Hey guys,
Glass panels are a different world. I learned to work with them though, and now I read them as fast as regular steam gauges.
The key is to look at the exact point of where the info is you are looking for instead of looking at the entire gauge. With that, if you want your air speed, you look at that little box that has your airspeed readout at. Not the entire tall box, but the small rectangle that has your exact speed.
If you want Altitude, you look at the small rectangle that has your 'exact' Altitude reading, (digitals, not numbers, but then you have numbers on a steam gauge too, but the needle is traveling in a circle instead of up and down a strip of numbers, linear instead of radial, straight instead of a circle).
The center acts as an artificial horizon, so that is easily gathered, especially since it takes the entire screen background.
Then, note that your radios are now located in this same screen, and now are simply a couple of knobs, couple of buttons, and one, single bar accross the top of the screen that show you where your freq settings are at. Too easy on that one.
Then, (my most important one) is the compass rose (lower center) which has your heading, CRS needle, GPS NAV data (headings, vectors, just like your regular every day HSI and VOR gauges) all in one.
So, for me, in a flight, needing to know where I am at, I look at the compass rose (CDI). For airspeed, the small black rectangle on the left. Altitude is the small black rectangle on the right, vertical speed (VSI) is the black arrow usually parked by the Altitude small black rectangle, and radios on the radio bar.
Takes about an hour to adopt it, and after several flights, its just like steam gauges, at least for me it was.

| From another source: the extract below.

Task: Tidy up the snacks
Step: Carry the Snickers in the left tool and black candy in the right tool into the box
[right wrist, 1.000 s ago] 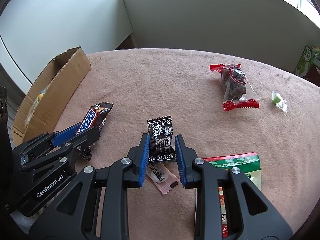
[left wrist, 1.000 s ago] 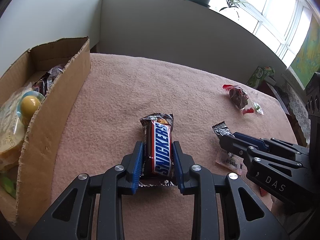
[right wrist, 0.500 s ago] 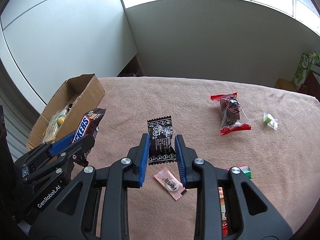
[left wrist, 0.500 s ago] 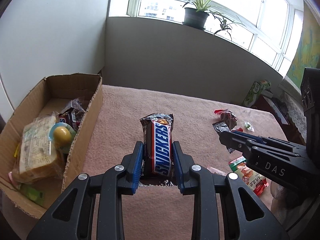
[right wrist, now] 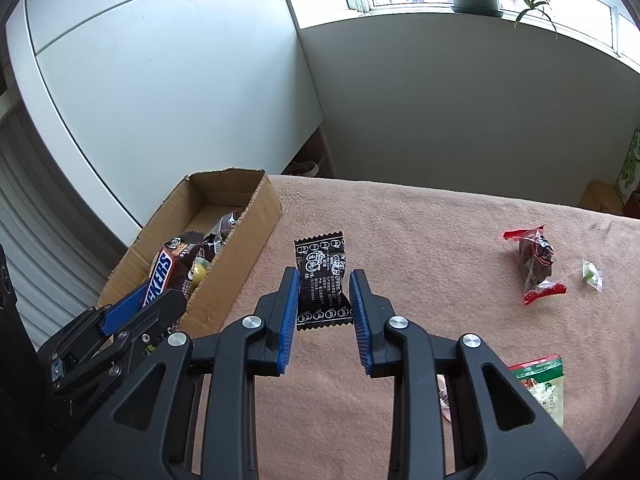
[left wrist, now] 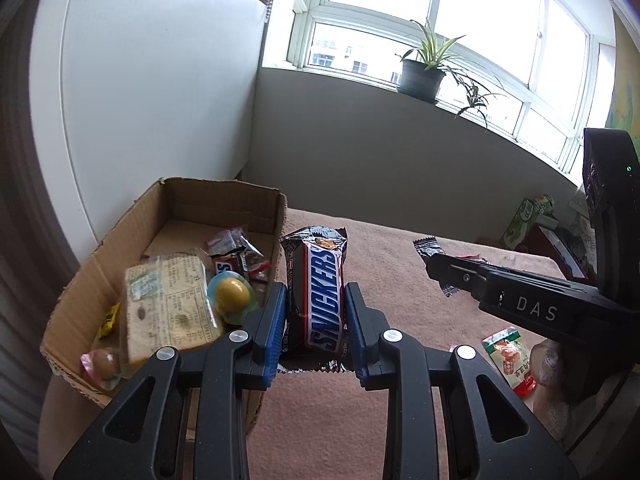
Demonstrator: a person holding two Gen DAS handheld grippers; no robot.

But..... For some, these gauges do not work well. I have no idea why they dont. I have made them as simple as possible. Here is a retrospect on the issue or 'mystery'.
Steam Panel; all gauges are seperate, radial instead of digital or linear.
Screen panel; all gauges are combined into 2 screens. All gauges are in one screen, so you could say, the gauges are in 'one' screen, as the GPS lives in its own screen. So now, you have the same gauges, but in digital or linear formats, and same number of codes, but in one gauge format or 'grouping' instead of say 5 or 12.
A wierd thing. It should run faster as its in one code. But it runs slower on 'some' computers and none of us can figure out why. I can get the MFD now to run faster then my PFD, but its still a mystery as it should be running ultra fast.
So there it is. :d The wild world of screen systems, the panels of the future, now locating themselves in so many of our modern planes. I myself like them all, from a modern glass panel system, to both modern and vintage steam gauges, to vintage German gauges, circa 1930's. They all have their 'intrigue' and values.
Some like a Speedometer on a 57 Chevy far better then a Speedo in a Mazda sport coupe. Some like reading a map rather then going through the menus of a GPS screen.
I can certainly say, its much easier to make steam gauges then a Garmin, lololol... Goodness!!!!